A wolf. Not a simple beast, but something caught between—cursed to wear fur while retaining the shattered mind of a man, forever savage, forever hungry.
Lycaon fled into the wilderness. In his madness, he attacked innocents. His bite spread the curse. His victims became like him—trapped as wolves, unable to shift back, their humanity slowly drowning beneath instinct and rage.
The curse spread like plague through Arcadia.
Desperate, the people hired Gale, a mortal witch known for her evil dealings and abnormal powers. She could not break a curse laid by Zeus himself, but she could starve those who bore it. She cursed the crops and livestock. Humans could eat safely, but any creature carrying Lycaon’s taint would sicken and die from the poisoned food.
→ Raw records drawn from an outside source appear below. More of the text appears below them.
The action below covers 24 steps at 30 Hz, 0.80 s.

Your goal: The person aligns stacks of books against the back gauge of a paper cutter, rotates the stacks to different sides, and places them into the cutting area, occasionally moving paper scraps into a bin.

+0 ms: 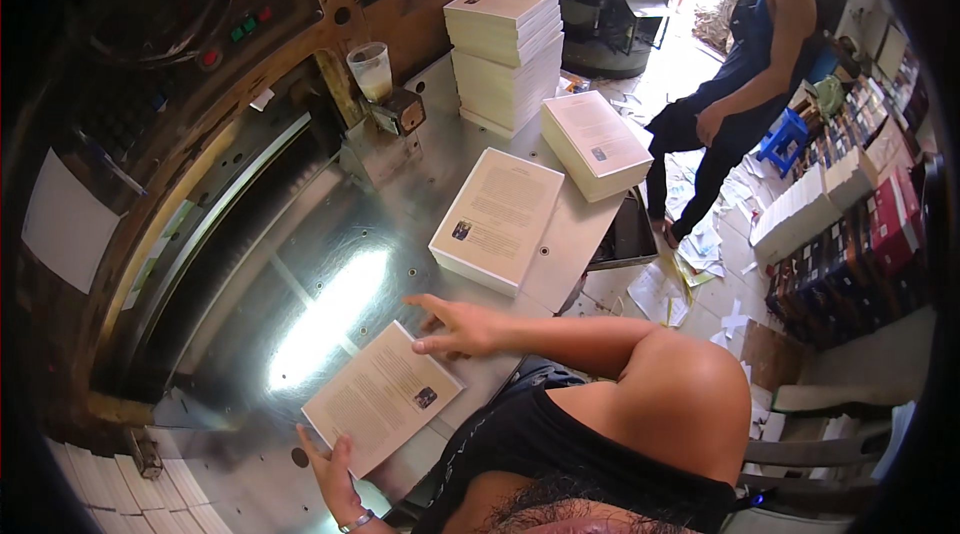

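Note:
A book (380, 399) with a beige, white-bordered cover, lines of print and a small dark photo lies tilted on the metal table close to me. At its near left corner, my left hand (338, 479) has its thumb on the cover and its fingers along the edge. My right hand (455, 329) is at the far corner, thumb touching the book and the other fingers stretched out past the edge over the table. Beyond it sits a thicker stack of matching books (497, 219). How thick the near book is does not show clearly.
The shiny metal table (300, 284) runs up to a dark machine slot at left. Farther back stand a tall book pile (505, 64), another stack (597, 144) and a plastic cup (371, 74). A person (750, 64) stands at right near a blue stool (783, 139) and scattered paper.

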Each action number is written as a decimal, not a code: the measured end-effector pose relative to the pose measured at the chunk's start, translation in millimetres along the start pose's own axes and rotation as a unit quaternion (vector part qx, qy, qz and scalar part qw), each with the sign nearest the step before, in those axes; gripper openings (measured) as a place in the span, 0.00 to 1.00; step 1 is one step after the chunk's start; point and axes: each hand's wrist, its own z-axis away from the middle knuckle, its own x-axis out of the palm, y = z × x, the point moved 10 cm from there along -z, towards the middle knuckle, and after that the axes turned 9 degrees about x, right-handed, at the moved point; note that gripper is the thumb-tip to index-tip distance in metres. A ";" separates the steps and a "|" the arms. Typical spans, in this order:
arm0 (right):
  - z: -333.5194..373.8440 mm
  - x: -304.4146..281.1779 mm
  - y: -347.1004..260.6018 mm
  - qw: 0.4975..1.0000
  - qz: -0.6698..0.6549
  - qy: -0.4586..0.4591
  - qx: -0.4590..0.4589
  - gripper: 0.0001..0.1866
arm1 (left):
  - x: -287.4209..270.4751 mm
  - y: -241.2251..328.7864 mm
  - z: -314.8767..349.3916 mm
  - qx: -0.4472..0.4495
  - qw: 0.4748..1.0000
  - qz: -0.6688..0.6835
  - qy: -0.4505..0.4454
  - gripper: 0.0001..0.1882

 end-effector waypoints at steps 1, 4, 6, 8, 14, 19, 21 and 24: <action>1.7 -5.0 -3.2 1.000 0.003 -0.002 0.013 0.48 | -1.2 1.8 -0.8 -0.004 1.000 -0.008 -0.004 0.56; -4.7 1.2 0.1 0.998 -0.031 -0.052 0.013 0.44 | -5.2 8.3 -6.4 -0.012 0.999 -0.048 -0.023 0.56; -21.9 12.6 7.3 0.992 -0.064 -0.104 -0.001 0.42 | -4.9 14.4 -5.2 -0.010 0.998 -0.058 -0.028 0.55; -36.3 28.7 10.9 0.984 -0.066 -0.158 -0.046 0.36 | -9.3 16.8 -5.3 -0.009 0.997 -0.069 -0.030 0.55; -56.3 77.0 -7.0 0.982 -0.085 -0.168 -0.007 0.31 | -120.2 37.9 57.5 0.131 0.913 -0.037 0.385 0.33; -77.2 102.0 -12.5 0.983 -0.041 -0.177 -0.033 0.33 | -66.1 1.9 115.0 0.122 0.852 -0.029 0.509 0.34; -77.6 132.1 -9.4 0.965 -0.071 -0.252 -0.036 0.31 | -38.1 -17.1 120.5 0.181 0.822 -0.035 0.539 0.38; -89.5 154.9 -23.4 0.967 -0.044 -0.237 -0.083 0.29 | -10.8 -12.9 128.8 0.192 0.810 -0.104 0.544 0.46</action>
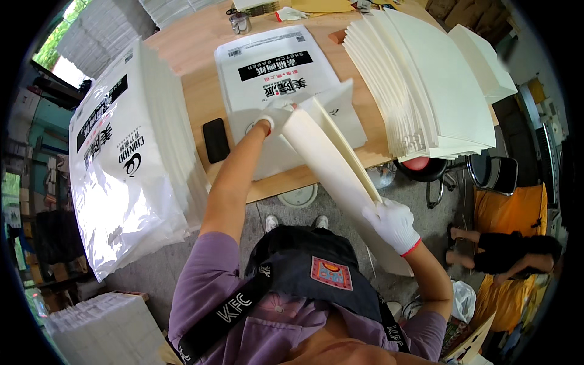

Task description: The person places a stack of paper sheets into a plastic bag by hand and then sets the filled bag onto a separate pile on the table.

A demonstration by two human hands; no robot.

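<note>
A bent stack of white paper sheets [325, 161] slants from the table's front edge down toward my right side. My right hand [392, 226], in a white knit glove with a red cuff, grips its near end. At the far end, my left hand [277, 117], also gloved, is closed around the corner, its fingers partly hidden. Beneath that end lies a printed white plastic paper bag [274, 91], flat on the wooden table. A translucent flap of plastic [344, 109] stands up beside the sheets.
Left of the bag lies a black phone [216, 140]. Bagged paper packs [121, 164] are piled at the left; fanned stacks of loose paper [432, 91] fill the table's right. A metal cup [240, 23] stands at the back. Another person's legs [480, 249] show at right, near a stool [423, 167].
</note>
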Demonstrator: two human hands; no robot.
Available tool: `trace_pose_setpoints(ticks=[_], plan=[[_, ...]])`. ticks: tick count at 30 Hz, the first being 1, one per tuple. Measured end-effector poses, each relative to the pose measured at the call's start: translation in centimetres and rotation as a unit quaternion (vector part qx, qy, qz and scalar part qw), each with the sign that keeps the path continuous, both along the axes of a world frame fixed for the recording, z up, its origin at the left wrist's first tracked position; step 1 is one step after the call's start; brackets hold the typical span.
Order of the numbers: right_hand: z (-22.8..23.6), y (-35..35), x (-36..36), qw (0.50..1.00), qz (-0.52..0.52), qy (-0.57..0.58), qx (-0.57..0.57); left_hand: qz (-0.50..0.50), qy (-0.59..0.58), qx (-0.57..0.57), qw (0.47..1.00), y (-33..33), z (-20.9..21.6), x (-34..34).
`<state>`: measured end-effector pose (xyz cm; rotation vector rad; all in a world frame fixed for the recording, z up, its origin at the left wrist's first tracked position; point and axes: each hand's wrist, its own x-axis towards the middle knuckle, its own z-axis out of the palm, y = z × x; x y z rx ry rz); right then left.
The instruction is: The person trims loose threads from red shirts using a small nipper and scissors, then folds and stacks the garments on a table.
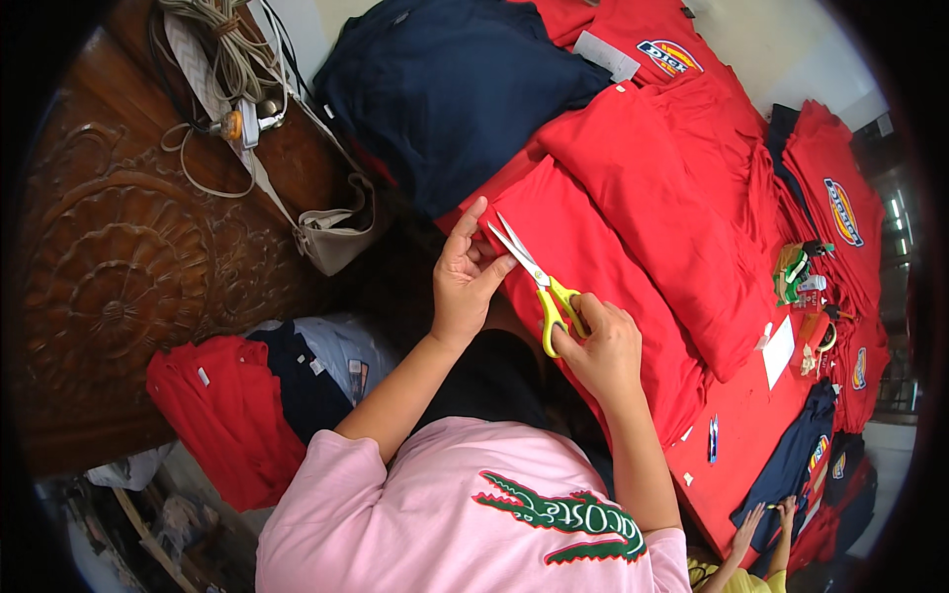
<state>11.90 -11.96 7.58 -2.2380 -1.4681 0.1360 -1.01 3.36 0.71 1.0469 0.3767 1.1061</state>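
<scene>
My right hand [605, 348] grips scissors [546, 287] by their yellow-green handles. The slim metal blades are slightly parted and point up and left toward my left hand. My left hand [463, 292] is raised at the edge of a red shirt [583, 257], index finger stretched up and thumb apart beside the blades. Its other fingers are bent and partly hidden, and I see nothing held in it. The red shirt lies flat on the table under the scissors, and more folded red fabric [662, 188] overlaps its right side.
A dark blue garment pile [455, 89] sits at the far left of the red-covered table [727, 435]. Folded clothes [222, 405], a beige bag [341, 237] and carved wood [129, 257] are on my left. Lower right, another person's hands [761, 524] touch a navy garment [796, 465].
</scene>
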Motion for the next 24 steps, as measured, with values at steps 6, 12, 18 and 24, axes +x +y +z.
trace_pose_setpoints(ticks=[6, 12, 18, 24], plan=[[-0.4, 0.1, 0.0, 1.000, -0.004, 0.003, 0.001, 0.010, -0.005, 0.009, 1.000, 0.3, -0.3, -0.1], [-0.9, 0.4, 0.5, 1.000, -0.002, 0.006, 0.009, -0.004, 0.016, 0.011, 1.000, 0.4, -0.1, -0.3], [-2.0, -0.1, 0.8, 1.000, 0.003, 0.010, 0.014, -0.010, 0.013, 0.012, 1.000, 0.4, 0.0, -0.3], [-1.5, 0.4, 0.2, 0.999, 0.007, -0.022, 0.041, -0.023, 0.029, 0.028, 0.999, 0.0, 0.2, -0.3]])
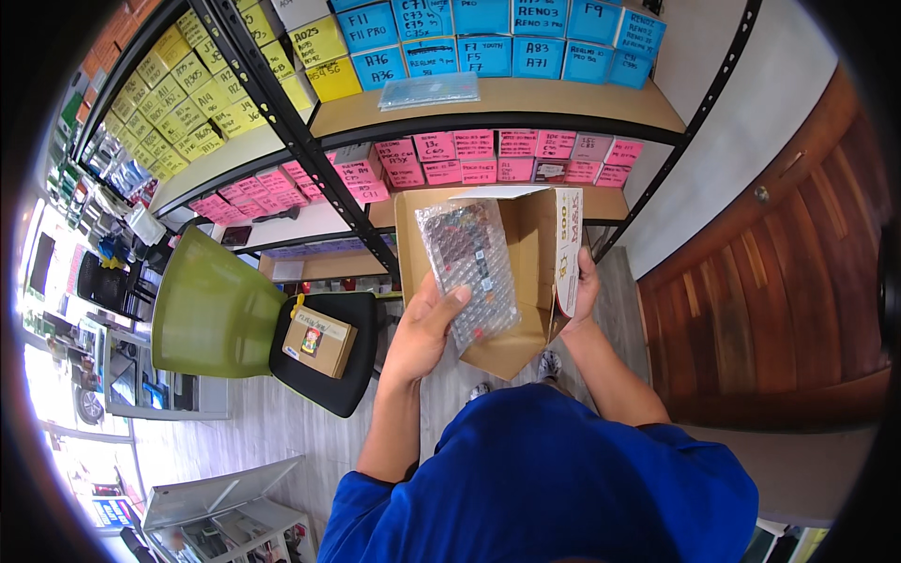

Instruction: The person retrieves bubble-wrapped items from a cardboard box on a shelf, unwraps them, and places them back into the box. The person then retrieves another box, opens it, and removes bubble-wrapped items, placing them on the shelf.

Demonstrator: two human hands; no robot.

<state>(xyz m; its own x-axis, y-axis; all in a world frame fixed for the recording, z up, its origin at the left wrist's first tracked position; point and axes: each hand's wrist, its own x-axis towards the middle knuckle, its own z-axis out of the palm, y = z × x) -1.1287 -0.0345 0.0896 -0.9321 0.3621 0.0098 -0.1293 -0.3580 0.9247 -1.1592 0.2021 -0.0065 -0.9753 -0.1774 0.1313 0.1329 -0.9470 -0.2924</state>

The wolves began to starve.
But Gale’s magic was crude, indiscriminate. In a small mountain hamlet, innocent people—farmers and shepherds who had been bitten but were not wicked—began to die. Men and women trapped in wolf form, unable to speak or plead, watching helplessly as their bodies wasted away. Some had been children. Some had tried to resist the curse and failed.
They were not monsters. They were victims.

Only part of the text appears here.